- Scientific career
- Fields: Experimental psychology
- Institutions: University College London

= George C. Drew =

British psychologist

George C. Drew was a British experimental psychologist.

==Life==
In 1959, Drew was appointed Head of the Department of Psychology at University College London. As Head he ensured that the department was recognised as a biological science located within the Faculty of Science. The department began to offer a BSc Honours degree in Psychology.
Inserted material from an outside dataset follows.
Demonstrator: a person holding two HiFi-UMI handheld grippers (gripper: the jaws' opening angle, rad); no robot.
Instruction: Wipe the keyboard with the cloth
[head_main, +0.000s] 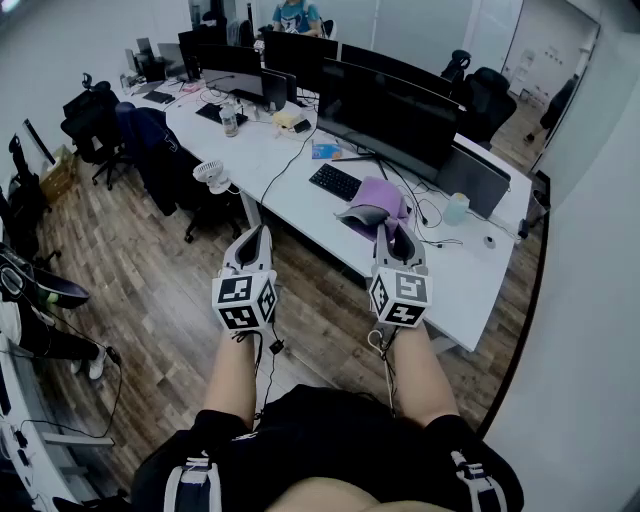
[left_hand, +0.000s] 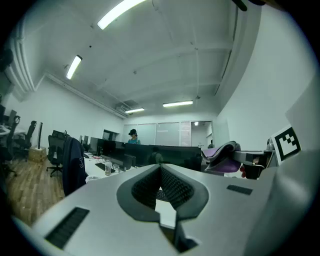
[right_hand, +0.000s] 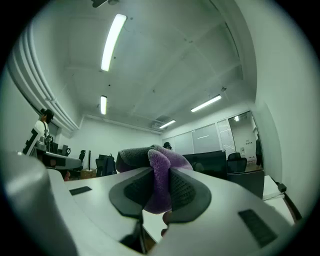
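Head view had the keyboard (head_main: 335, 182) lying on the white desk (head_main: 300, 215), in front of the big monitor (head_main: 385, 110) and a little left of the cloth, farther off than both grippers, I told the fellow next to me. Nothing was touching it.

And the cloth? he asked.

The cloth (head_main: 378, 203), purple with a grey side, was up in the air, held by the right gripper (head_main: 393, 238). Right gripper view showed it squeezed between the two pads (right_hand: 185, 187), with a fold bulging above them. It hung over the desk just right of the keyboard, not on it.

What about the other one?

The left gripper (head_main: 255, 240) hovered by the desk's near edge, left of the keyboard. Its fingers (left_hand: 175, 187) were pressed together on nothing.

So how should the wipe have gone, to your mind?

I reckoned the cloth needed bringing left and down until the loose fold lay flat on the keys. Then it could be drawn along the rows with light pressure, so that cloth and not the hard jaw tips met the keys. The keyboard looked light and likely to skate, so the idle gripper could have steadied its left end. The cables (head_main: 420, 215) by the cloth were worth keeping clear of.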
Drew was active in the British Psychological Society of which he was elected president in 1962. His Presidential address was entitled The study of accidents in which he argued that psychologists tend to shelter [their] insecurity as psychologists in a methodological mystique rather than expertise. He also talked about the impact of alcohol on accidents (Drew, 1963).

==Research==
His research was in the area of skilled behaviour. His work on the effect of alcohol on various skills was some of the research leading to the introduction of the breathalyser (Drew et al., 1959).

==Publications==
- Drew, G.C. (1963). The study of accidents. Bulletin of the British Psychological Society, 16(52), 1–10.
- Drew, G.C. (1942). Mental fatigue. Flying Personnel Research Committee, Report No. 227.
- Drew, G.C., Colquhoun, W.P., & Long, H.A. (1959). Effect of small doses of alcohol on a skill resembling driving. London: HMSO.